In My World: Quailgate

“As we all know now,” White House Press Secretary Scott McClellan said, “Cheney was involved in a hunting accident and…”
“Why are we being told of this now?” screamed one reporter. “This happened twenty-four hours ago! Why weren’t we the first to know?”
“It was decided that…”
“How could we be scooped by some local rag called the Corpus Christi Caller-Times?” shouted another reporter. “We’re the White House Press Corp! We’re supposed to know everything first!”
“I think you all are over reacting to…”
“Now I find out that even some podunk hospital – a hospital – knew about this before me… ME! David Gregory!” David Gregory screeched. “I want the Vice President impeached for this!”
“Let’s all just take a breath and… Eep!”
Scott ducked behind his podium as the press charged him. He could feel the podium trying to be ripped away as one reporter yelled, “Press mad! Press smash!”
Then some loud footsteps were heard. Off to the side stood Dick Cheney who took a swig of a whiskey bottle before tossing it away. He then gripped his pump-action shotgun with both hands and fired into the press, knocking them down.
“I just shot the press, press,” Cheney told the press, “and you’re the first to know.” He chambered another round. “Any questions?”

15 Comments

  1. If only. If only. I’d love to see McClellan snap one day and start pumping round after round into the self-righteous, left biased, traitorous press corps. I mean… he’s just expressing his rage. I’d say it’d be a case for free speech.
    I’m sure Gonzales and Alito would back him up.

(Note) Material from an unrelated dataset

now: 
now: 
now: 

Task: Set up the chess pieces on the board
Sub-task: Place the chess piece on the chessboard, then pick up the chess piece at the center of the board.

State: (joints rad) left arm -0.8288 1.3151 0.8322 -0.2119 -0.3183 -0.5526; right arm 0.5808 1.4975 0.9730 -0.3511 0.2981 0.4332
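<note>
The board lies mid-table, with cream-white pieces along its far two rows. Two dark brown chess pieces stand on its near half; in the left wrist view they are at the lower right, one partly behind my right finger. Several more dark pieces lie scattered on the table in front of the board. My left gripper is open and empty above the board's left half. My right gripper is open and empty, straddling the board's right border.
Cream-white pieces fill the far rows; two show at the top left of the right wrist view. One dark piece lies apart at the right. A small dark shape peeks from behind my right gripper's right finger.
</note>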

  2. This sounds like a job for Chomps.
    Just to be safe, when I stubbed my toe this morning, I immediately called David Gregory. I wouldn’t want to be impeached, or anything….
    (and, at the mention of Chomps, the obligatory – “bring back the Chomps t-shirt”!)

  3. Desert Elephant said it best…IF ONLY…sigh
    …and I agree with Master Shake on Chomps’ role here, he would have gone mad with the scent of bloody wounds in the reporting crowd and torn the place up…new T-shirts all around!!!

  4. I distinctly remember flipping the channel over, seeing the story about the accident and thinking “Oh God! Somehow I’ve fallen into Frank’s World!”
    I also remember wondering how long it would be until I saw the quail hunting scene from Wedding Crashers with photoshopped faces…..

  5. You know the press has really messed this up…I mean…just think of the people that Cheney could have taken hunting next – Like “Herself” for example! But NOOOOOOO! The press has now ruined everything!!! Bad Press Press!

  6. I’m still reeling at the self-importance the media has.
    The appropriate folks that needed to be informed of the incident, i.e. the Authorities and MEDICAL Personnel were informed. Cheney had no reason to tell the media a damned thing, whether it was that day or 24 hours later.
    Like the entry states, they were just pissed about being scooped by a small town newspaper, in TEXAS of all places. Couldn’t stand it being published in a paper that could potentially give the Veep a fair shake rathr than creating a DNC talking point.
    Wankers all! I agree we should nuke the moon, but send the press corps there a few days in advance, could ya?